**THE PROBLEM:** Could you write out the data that follows, exactly and in full?

**INPUT DATA:**
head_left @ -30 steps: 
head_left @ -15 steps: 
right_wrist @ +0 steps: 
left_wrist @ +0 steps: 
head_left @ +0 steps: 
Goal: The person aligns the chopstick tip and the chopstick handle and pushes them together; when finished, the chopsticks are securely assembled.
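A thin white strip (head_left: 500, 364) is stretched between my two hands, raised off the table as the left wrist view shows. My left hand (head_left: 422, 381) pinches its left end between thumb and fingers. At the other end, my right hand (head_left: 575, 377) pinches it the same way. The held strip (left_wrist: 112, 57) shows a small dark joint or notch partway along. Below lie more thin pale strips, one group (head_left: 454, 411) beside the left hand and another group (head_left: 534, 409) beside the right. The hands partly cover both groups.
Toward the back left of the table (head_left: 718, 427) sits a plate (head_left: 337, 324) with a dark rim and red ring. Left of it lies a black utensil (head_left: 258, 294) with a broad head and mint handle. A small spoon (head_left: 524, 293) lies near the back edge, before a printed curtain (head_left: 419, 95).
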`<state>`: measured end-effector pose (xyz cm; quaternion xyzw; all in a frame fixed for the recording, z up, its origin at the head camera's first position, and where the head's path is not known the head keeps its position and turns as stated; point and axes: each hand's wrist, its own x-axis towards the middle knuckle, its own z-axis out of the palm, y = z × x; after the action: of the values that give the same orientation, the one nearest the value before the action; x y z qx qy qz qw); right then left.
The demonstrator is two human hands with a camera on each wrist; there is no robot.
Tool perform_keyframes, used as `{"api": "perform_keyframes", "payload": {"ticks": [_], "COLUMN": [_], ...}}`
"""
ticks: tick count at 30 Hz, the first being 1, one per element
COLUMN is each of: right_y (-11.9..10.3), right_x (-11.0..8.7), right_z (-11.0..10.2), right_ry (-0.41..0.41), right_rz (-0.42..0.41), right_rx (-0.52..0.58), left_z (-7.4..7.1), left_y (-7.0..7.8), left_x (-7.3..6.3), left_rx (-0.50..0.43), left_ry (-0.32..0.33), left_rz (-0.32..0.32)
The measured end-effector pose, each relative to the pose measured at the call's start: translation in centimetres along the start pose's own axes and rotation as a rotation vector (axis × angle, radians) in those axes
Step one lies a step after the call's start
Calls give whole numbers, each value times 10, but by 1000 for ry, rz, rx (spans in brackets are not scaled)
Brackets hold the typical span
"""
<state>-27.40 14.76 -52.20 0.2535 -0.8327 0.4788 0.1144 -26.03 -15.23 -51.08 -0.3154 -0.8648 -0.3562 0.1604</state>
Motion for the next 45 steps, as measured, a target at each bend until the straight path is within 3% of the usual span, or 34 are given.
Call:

**OUTPUT OF THE TASK:**
head_left @ -30 steps: 
head_left @ -15 steps: 
right_wrist @ +0 steps: 
left_wrist @ +0 steps: 
head_left @ +0 steps: 
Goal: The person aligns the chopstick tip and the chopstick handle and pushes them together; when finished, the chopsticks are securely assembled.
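A thin white strip (head_left: 500, 364) is stretched between my two hands, raised off the table as the left wrist view shows. My left hand (head_left: 422, 381) pinches its left end between thumb and fingers. At the other end, my right hand (head_left: 575, 377) pinches it the same way. The held strip (left_wrist: 112, 57) shows a small dark joint or notch partway along. Below lie more thin pale strips, one group (head_left: 454, 411) beside the left hand and another group (head_left: 534, 409) beside the right. The hands partly cover both groups.
Toward the back left of the table (head_left: 718, 427) sits a plate (head_left: 337, 324) with a dark rim and red ring. Left of it lies a black utensil (head_left: 258, 294) with a broad head and mint handle. A small spoon (head_left: 524, 293) lies near the back edge, before a printed curtain (head_left: 419, 95).
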`<state>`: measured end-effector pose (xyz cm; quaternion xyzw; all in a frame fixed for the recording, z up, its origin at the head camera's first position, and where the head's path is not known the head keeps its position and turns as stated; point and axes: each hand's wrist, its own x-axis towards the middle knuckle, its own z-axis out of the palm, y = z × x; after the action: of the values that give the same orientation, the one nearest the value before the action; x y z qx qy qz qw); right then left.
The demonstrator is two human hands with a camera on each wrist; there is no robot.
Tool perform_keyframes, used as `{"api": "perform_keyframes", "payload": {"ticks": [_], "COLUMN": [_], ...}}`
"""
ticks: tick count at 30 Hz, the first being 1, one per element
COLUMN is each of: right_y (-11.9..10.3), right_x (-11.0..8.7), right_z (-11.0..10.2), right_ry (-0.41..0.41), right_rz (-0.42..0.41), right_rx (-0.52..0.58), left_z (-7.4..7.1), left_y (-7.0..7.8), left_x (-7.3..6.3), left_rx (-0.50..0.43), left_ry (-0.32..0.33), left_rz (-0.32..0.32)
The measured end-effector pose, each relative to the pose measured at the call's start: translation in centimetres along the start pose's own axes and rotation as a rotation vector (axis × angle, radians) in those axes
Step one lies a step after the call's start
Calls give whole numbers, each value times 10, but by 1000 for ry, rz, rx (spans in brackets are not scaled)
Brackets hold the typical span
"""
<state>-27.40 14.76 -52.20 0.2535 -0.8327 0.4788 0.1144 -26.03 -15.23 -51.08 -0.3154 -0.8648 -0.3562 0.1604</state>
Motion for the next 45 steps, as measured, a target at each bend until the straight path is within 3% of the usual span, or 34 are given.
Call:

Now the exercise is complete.